[Ed. – Sneaky, irresponsible judge. Funny how different the MSM treatment is for “eco-activists” who break the law, as opposed to the Oregon protesters who aren’t breaking it, but merely inconveniencing some federal employees.]
When our grandchildren write the history of the climate movement, they’ll save a few pages for the trials of 2016.
First, they’ll focus on Snohomish County, Washington, where last Friday a group of Seattle-area jurors found the so-called Delta 5 not guilty of obstruction for blockading a regional oil facility in 2014. The protest and the acquittal were notable as part of a growing wave of anti-oil-gas-and-coal citizen actions that has swept the country in the past few years, and the courtroom in Snohomish County was treated to a master class on why principled lawbreaking is just the tonic needed to cure our government’s woeful inaction on warming. …
Admitting that they’ve broken the letter of the law because the government has whiffed on the biggest crisis of our age, these defendants send a powerful signal that the casual destruction of the climate will no longer be met with complacence and silence.

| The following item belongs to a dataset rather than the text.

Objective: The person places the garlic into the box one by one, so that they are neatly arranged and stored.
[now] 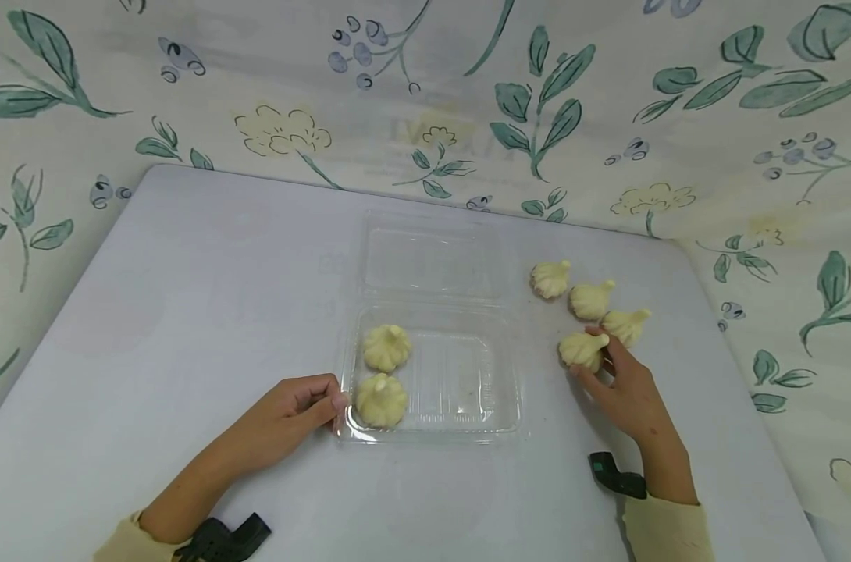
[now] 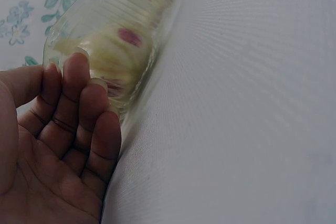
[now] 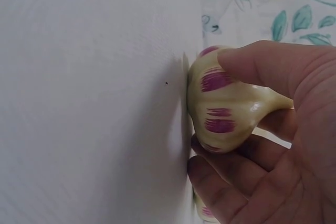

In a last minute letdown in the Delta 5 case, the Snohomish County district judge barred the jury from actually considering the necessity defense. The cat was already out of the bag by then, though, and having at least heard the first American climate necessity defense, the jury acquitted on the obstruction charge and convicted on trespassing. The defendants are appealing that conviction as well as the judge’s denial of their defense.